# Your objective
Give back the entire listing below, unaltered.

(Information provided Opens)

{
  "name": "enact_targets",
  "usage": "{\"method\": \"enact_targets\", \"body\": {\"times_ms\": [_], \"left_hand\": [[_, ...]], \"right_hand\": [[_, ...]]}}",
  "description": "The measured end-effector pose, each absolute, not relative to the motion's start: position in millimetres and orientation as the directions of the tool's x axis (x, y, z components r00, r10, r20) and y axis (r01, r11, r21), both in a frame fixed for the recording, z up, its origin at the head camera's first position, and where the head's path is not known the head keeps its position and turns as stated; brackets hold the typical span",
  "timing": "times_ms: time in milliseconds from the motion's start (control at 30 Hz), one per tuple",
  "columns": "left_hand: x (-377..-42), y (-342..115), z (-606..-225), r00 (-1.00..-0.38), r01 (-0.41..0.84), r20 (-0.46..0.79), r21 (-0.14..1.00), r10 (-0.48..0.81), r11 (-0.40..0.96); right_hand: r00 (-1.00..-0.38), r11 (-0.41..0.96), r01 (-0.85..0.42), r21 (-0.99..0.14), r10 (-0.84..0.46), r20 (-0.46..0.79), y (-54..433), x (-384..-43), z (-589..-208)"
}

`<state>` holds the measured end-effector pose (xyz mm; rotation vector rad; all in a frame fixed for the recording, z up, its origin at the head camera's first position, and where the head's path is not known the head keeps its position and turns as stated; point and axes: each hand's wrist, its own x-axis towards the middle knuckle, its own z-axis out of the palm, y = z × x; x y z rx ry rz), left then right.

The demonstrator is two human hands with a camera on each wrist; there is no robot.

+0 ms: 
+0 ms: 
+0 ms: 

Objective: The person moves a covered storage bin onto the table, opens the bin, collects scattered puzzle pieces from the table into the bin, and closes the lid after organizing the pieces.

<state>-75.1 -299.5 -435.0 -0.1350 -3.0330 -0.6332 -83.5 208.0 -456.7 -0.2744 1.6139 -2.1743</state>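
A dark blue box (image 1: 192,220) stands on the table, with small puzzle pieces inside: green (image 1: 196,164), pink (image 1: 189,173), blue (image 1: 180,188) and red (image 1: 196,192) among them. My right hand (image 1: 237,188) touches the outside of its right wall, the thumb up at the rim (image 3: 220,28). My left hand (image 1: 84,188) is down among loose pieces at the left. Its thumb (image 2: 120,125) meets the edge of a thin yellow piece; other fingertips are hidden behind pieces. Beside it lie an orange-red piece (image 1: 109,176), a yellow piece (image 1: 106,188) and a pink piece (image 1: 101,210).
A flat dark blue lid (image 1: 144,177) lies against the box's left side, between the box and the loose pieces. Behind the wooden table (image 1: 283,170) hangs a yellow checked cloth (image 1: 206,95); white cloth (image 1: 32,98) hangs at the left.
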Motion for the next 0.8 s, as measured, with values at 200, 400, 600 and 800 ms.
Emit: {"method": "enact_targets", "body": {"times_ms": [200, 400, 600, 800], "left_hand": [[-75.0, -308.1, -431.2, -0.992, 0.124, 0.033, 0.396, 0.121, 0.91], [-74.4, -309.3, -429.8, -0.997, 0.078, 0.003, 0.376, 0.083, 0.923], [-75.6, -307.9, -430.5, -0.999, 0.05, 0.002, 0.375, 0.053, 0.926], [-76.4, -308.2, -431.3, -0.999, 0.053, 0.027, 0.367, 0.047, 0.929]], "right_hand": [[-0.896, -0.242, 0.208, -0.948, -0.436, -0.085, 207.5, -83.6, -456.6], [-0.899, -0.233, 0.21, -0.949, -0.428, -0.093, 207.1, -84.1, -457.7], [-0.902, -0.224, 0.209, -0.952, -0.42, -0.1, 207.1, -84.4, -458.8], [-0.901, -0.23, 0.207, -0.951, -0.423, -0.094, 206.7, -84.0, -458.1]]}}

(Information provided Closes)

# Output of the exercise
{
  "name": "enact_targets",
  "usage": "{\"method\": \"enact_targets\", \"body\": {\"times_ms\": [_], \"left_hand\": [[_, ...]], \"right_hand\": [[_, ...]]}}",
  "description": "The measured end-effector pose, each absolute, not relative to the motion's start: position in millimetres and orientation as the directions of the tool's x axis (x, y, z components r00, r10, r20) and y axis (r01, r11, r21), both in a frame fixed for the recording, z up, its origin at the head camera's first position, and where the head's path is not known the head keeps its position and turns as stated; brackets hold the typical span",
  "timing": "times_ms: time in milliseconds from the motion's start (control at 30 Hz), one per tuple",
  "columns": "left_hand: x (-377..-42), y (-342..115), z (-606..-225), r00 (-1.00..-0.38), r01 (-0.41..0.84), r20 (-0.46..0.79), r21 (-0.14..1.00), r10 (-0.48..0.81), r11 (-0.40..0.96); right_hand: r00 (-1.00..-0.38), r11 (-0.41..0.96), r01 (-0.85..0.42), r21 (-0.99..0.14), r10 (-0.84..0.46), r20 (-0.46..0.79), y (-54..433), x (-384..-43), z (-589..-208)"
}

`<state>` holds the measured end-effector pose (xyz mm; rotation vector rad; all in a frame fixed for the recording, z up, its origin at the head camera's first position, and where the head's path is not known the head keeps its position and turns as stated; point and axes: each hand's wrist, its own x-axis towards the middle knuckle, its own z-axis out of the palm, y = z × x; x y z rx ry rz), left then right.

The demonstrator is two human hands with a camera on each wrist; there is no robot.

+0 ms: 
+0 ms: 
+0 ms: 

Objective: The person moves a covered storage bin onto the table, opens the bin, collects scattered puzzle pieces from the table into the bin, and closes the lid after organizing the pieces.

<state>-75.1 -299.5 -435.0 -0.1350 -3.0330 -0.6332 -83.5 208.0 -456.7 -0.2744 1.6139 -2.1743</state>
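A dark blue box (image 1: 192,220) stands on the table, with small puzzle pieces inside: green (image 1: 196,164), pink (image 1: 189,173), blue (image 1: 180,188) and red (image 1: 196,192) among them. My right hand (image 1: 237,188) touches the outside of its right wall, the thumb up at the rim (image 3: 220,28). My left hand (image 1: 84,188) is down among loose pieces at the left. Its thumb (image 2: 120,125) meets the edge of a thin yellow piece; other fingertips are hidden behind pieces. Beside it lie an orange-red piece (image 1: 109,176), a yellow piece (image 1: 106,188) and a pink piece (image 1: 101,210).
A flat dark blue lid (image 1: 144,177) lies against the box's left side, between the box and the loose pieces. Behind the wooden table (image 1: 283,170) hangs a yellow checked cloth (image 1: 206,95); white cloth (image 1: 32,98) hangs at the left.
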Motion for the next 0.8 s, as measured, with values at 200, 400, 600 and 800 ms.
Emit: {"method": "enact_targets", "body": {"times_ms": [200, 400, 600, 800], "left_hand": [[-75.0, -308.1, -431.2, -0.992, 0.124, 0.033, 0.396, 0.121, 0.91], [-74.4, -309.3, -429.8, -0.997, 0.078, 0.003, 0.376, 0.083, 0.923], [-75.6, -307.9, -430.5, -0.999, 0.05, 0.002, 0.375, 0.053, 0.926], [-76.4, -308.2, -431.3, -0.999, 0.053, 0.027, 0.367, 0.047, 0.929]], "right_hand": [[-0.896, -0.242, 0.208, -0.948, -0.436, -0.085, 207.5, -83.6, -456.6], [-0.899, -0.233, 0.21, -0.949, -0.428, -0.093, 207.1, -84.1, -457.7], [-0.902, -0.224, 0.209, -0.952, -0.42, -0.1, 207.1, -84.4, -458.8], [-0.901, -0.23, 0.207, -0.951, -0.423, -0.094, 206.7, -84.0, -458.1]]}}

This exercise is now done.